Pendant qu’un junkie repentant bataille pour conserver son statut de père, le cinéma de Robert Guédiguian se trouve un remarquable héritier.
Michel a 53 ans et peut-être pas forcément toutes ses dents. Normal, quand on s’est défoncé et qu’on a picolé dès l’adolescence. Michel n’a en fait jamais vraiment quitté cet âge-là. Rebelle un jour, rebelle toujours. Ce serait un crève-cœur pour lui d’abandonner ses t-shirts élimés ou un blouson de cuir aussi usé et buriné que son visage, voire de jacter autrement qu’en verlan façon loulou de banlieue des années 80.
Alors Michel se retrouve coincé entre ses responsabilités de père et de fils, entre ses pulsions de vie et d’autodestruction. Les Héroïques n’a pas besoin d’en raconter beaucoup plus, puisque Michel est un concentré d’histoires à lui tout seul. Michel ou plutôt François Creton, acteur de sa propre vie.

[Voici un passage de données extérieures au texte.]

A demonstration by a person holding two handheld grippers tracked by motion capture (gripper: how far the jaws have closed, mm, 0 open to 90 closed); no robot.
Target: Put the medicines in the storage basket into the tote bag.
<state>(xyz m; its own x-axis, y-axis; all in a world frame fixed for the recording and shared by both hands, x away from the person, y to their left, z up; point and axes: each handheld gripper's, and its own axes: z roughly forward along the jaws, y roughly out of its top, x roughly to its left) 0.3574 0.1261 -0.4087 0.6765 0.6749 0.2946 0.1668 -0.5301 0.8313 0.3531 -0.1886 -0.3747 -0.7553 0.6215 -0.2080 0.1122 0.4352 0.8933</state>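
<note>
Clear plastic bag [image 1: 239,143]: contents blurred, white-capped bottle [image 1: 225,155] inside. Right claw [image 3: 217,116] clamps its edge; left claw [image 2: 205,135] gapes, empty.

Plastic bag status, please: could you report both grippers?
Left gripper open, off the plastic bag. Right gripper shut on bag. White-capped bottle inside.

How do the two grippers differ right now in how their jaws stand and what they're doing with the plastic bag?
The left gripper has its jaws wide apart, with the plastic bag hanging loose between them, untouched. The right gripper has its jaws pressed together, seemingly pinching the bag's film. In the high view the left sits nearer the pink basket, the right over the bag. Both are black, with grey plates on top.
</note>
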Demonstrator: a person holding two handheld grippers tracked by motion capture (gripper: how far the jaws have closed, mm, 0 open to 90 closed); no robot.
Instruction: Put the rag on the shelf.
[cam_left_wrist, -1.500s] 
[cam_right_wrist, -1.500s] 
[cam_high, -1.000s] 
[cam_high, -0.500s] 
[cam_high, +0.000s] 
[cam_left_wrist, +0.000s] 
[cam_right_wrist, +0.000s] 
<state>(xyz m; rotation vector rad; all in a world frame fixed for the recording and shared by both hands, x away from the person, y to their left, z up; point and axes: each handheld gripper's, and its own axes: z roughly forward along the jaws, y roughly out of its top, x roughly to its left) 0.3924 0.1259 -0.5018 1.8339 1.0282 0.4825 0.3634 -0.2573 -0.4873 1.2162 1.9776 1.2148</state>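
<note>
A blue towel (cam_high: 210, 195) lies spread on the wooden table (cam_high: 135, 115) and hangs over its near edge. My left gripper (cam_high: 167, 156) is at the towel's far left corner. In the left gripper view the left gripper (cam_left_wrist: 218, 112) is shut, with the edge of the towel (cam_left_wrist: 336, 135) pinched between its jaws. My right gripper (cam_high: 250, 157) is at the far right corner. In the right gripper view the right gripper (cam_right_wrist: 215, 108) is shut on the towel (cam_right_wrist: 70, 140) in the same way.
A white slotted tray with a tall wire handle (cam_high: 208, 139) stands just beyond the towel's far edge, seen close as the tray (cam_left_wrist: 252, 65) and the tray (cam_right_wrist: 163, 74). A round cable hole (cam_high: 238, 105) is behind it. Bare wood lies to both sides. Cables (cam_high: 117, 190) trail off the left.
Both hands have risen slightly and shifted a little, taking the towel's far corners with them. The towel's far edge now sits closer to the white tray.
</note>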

Michel n’a en fait jamais vraiment grandi. C’est d’ailleurs ce que lui reprochent ses proches, de son fils ado à sa femme, avec qui il a récemment eu un bébé. Jusqu’à ce que ça craque, qu’elle décide de s’en séparer. Où que son daron renoue avec lui, alors qu’il crève à petit feu d’une sale maladie.
Les Héroïques n’est pas qu’une fiction, le film de Maxime Roy piochant énormément dans le parcours de Creton tout en fracas social. Il apporte bien plus qu’un visage et un physique ou une vérité à ce récit de la France des ultra-précaires. En touchant grâce à lui au près, au plus juste, un vécu, mais sans en occulter les zones d’ombres, Les Héroïques touche à une honnêteté loin d’être courante dans le cinéma français naturalisto-sociologique. Oui, il est question ici d’une reconstruction, mais avant tout de son processus et de la difficulté de l’accepter. Sans pour non plus sombrer dans le misérabilisme, Creton et Roy s’autorisant parfois à ridiculiser ce perpétuel immature comme à respecter les résurgences de son envie de ne pas rentrer dans le rang.
Forcément ce cinéma-là fera penser à une descendance de celui, solidaire, d’un Robert Guédiguian, renforcée par la présence d’Ariane Ascaride, avec le bonus de ne jamais s’affranchir de la complexité du réel, en filmant ses hauts et ses bas, sans angélisme ni jugement.